**Data block**.
*** Begin section ***

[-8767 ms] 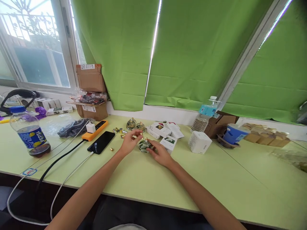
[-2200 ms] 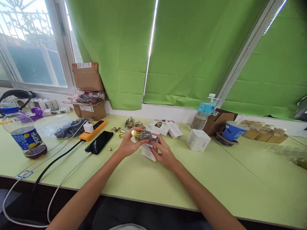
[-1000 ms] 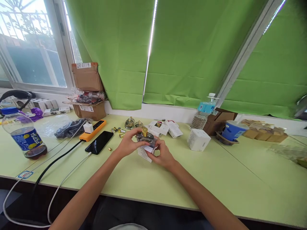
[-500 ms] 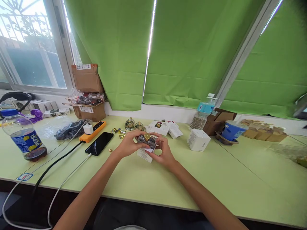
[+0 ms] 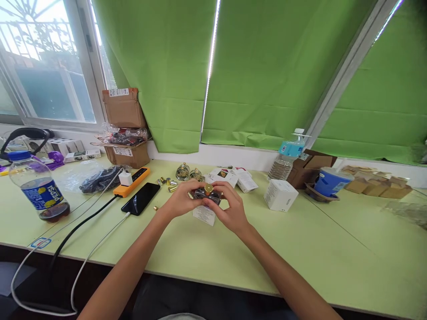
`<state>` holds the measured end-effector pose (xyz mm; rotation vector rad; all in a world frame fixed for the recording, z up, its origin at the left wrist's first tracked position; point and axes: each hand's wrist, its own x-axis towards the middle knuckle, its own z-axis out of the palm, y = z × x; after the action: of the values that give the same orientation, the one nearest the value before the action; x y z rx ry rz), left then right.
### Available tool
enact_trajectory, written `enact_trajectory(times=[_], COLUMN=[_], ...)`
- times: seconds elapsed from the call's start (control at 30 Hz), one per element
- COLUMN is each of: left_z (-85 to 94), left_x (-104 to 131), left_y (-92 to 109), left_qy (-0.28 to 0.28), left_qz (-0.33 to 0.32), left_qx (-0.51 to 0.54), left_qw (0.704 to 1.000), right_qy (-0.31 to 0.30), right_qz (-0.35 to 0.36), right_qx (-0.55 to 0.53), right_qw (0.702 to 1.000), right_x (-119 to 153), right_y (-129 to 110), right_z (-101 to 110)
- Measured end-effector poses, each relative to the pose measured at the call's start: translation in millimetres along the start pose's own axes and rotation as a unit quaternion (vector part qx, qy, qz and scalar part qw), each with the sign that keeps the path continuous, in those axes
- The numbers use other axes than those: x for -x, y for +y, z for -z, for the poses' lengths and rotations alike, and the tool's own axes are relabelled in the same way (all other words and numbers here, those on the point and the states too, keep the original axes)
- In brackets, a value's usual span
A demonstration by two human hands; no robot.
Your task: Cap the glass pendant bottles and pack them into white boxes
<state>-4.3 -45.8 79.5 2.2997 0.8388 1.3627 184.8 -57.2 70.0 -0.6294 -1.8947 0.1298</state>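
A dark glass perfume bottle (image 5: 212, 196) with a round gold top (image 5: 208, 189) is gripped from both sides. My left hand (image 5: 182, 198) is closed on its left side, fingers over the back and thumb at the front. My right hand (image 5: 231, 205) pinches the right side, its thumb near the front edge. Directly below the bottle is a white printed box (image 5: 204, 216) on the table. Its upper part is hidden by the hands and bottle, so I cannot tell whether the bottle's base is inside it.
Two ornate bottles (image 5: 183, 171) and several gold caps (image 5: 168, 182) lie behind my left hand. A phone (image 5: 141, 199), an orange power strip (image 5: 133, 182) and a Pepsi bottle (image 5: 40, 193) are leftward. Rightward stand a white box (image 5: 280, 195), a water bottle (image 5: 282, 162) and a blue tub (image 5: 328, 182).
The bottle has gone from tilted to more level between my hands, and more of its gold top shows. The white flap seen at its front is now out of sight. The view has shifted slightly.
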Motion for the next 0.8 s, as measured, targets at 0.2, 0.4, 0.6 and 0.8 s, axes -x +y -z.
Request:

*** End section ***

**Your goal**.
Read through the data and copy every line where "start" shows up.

**Exercise response**.
- times: seconds elapsed from the call's start (control at 30 Hz), one per element
- Measured end-effector poses, each relative to the pose measured at the call's start: translation in millimetres along the start pose's own axes and rotation as a unit quaternion (vector part qx, qy, qz and scalar part qw), each with the sign that keeps the path continuous, in those axes

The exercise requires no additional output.